Filters & Hooks Integration

This document details how the Reflectometry Plugin integrates with VIPR’s filter and hook systems for workflow customization.

Filter System

Filters transform vipr.plugins.inference.dataset.DataSet objects in the inference pipeline. The Reflectometry Plugin uses filters for preprocessing steps like data cleaning and interpolation.

Filter Weight System

Filters execute in weight-order (lowest first):

weight=-10: NeutronDataCleaner.clean_experimental_data
weight=0:   Reflectorch._preprocess_interpolate
weight=0:   FlowPreprocessor._preprocess_flow

Pattern: Cleaning (weight=-10) runs before interpolation (weight=0).

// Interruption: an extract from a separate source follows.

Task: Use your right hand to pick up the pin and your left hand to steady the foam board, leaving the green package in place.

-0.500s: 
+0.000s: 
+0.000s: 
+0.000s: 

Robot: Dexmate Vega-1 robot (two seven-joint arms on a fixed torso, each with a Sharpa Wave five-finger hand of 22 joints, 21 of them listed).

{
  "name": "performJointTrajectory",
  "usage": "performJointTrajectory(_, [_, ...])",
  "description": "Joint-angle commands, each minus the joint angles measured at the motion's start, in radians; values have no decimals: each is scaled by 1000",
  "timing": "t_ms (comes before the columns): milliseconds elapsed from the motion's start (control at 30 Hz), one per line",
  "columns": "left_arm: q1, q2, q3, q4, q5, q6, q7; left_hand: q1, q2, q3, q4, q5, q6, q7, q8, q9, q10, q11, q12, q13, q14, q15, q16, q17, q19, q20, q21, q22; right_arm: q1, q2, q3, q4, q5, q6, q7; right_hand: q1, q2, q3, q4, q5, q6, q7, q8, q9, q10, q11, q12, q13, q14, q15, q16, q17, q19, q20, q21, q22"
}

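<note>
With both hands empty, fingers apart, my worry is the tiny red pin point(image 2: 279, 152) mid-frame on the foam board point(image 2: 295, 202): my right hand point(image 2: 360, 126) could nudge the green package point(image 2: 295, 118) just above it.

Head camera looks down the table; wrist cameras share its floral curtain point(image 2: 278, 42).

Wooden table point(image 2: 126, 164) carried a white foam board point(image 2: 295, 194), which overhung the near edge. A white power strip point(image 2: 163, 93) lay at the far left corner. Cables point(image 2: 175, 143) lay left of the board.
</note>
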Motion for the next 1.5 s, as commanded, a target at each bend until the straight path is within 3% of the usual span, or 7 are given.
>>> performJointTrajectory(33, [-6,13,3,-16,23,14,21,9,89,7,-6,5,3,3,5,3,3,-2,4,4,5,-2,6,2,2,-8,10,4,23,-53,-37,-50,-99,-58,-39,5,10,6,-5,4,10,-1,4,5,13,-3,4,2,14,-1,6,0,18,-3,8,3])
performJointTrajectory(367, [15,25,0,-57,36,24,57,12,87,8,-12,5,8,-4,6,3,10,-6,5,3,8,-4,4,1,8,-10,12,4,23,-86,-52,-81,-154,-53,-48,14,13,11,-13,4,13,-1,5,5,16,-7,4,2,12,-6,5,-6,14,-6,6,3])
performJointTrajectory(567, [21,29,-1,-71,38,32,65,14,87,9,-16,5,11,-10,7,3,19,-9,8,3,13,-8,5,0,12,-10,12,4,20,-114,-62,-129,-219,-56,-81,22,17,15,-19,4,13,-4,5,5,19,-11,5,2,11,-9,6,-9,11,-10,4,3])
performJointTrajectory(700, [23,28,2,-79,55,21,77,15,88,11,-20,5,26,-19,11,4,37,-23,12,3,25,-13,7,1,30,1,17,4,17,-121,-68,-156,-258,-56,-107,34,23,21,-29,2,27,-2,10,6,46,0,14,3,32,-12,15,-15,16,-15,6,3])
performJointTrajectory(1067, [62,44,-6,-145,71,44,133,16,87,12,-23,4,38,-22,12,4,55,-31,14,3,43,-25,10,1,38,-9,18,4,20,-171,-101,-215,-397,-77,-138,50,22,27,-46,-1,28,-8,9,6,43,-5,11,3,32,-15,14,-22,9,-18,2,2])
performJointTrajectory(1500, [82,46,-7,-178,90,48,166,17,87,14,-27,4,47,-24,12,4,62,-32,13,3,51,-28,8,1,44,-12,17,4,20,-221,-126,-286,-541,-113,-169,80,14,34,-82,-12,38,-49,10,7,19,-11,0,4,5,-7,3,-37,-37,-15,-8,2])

Neutron Data Cleaner Filter

Implementation Pattern

The vipr.plugins.discovery.decorators.discover_filter() decorator registers the filter with VIPR’s discovery system (see Discovery Plugin for details):

from vipr.plugins.discovery.decorators import discover_filter
from vipr.plugins.inference.dataset import DataSet

class NeutronDataCleaner:
    def __init__(self, app):
        self.app = app
    
    @discover_filter(
        'INFERENCE_PREPROCESS_PRE_FILTER',  # Filter slot
        weight=-10,                          # Execution order
        enabled_in_config=False,             # Requires explicit config
        parameters={
            'error_threshold': {
                'type': 'float',
                'default': 0.5,
                'help': 'Relative error threshold (dR/R) for filtering'
            },
            'consecutive_errors': {
                'type': 'int',
                'default': 3,
                'help': 'Consecutive high-error points to trigger truncation'
            },
            'remove_single_errors': {
                'type': 'bool',
                'default': False,
                'help': 'Remove isolated high-error points'
            }
        }
    )
    def clean_experimental_data(self, data: DataSet, **kwargs) -> DataSet:
        """
        Clean experimental reflectometry data.
        
        Removes:
        1. Negative intensity values (R < 0)
        2. High-error points (dR/R > threshold)
        """
        # Extract parameters from kwargs
        threshold = float(kwargs.get('error_threshold', 0.5))
        consecutive = int(kwargs.get('consecutive_errors', 3))
        remove_singles = bool(kwargs.get('remove_single_errors', False))
        
        # Process each spectrum independently
        cleaned_q, cleaned_r = [], []
        cleaned_dq = [] if data.has_x_errors() else None
        cleaned_dy = [] if data.has_y_errors() else None
        
        for i in range(data.batch_size):
            # Clean spectrum
            q_clean, r_clean, dq_clean, dr_clean = self._clean_single_spectrum(
                data.x[i], data.y[i], 
                data.dx[i] if data.has_x_errors() else None,
                data.dy[i] if data.has_y_errors() else None,
                threshold, consecutive, remove_singles
            )
            
            cleaned_q.append(q_clean)
            cleaned_r.append(r_clean)
            if dq_clean is not None:
                cleaned_dq.append(dq_clean)
            if dr_clean is not None:
                cleaned_dy.append(dr_clean)
        
        # Return padded DataSet (uniform shape)
        return self._create_padded_dataset(
            cleaned_q, cleaned_r, cleaned_dq, cleaned_dy, data
        )

Key Patterns:

  • vipr.plugins.discovery.decorators.discover_filter() decorator specifies filter slot, weight, and parameters

  • Method signature: (self, data: {py:class}~vipr.plugins.inference.dataset.DataSet, **kwargs) -> {py:class}~vipr.plugins.inference.dataset.DataSet``

  • enabled_in_config=False requires explicit YAML activation

  • Parameters extracted from kwargs (provided by config)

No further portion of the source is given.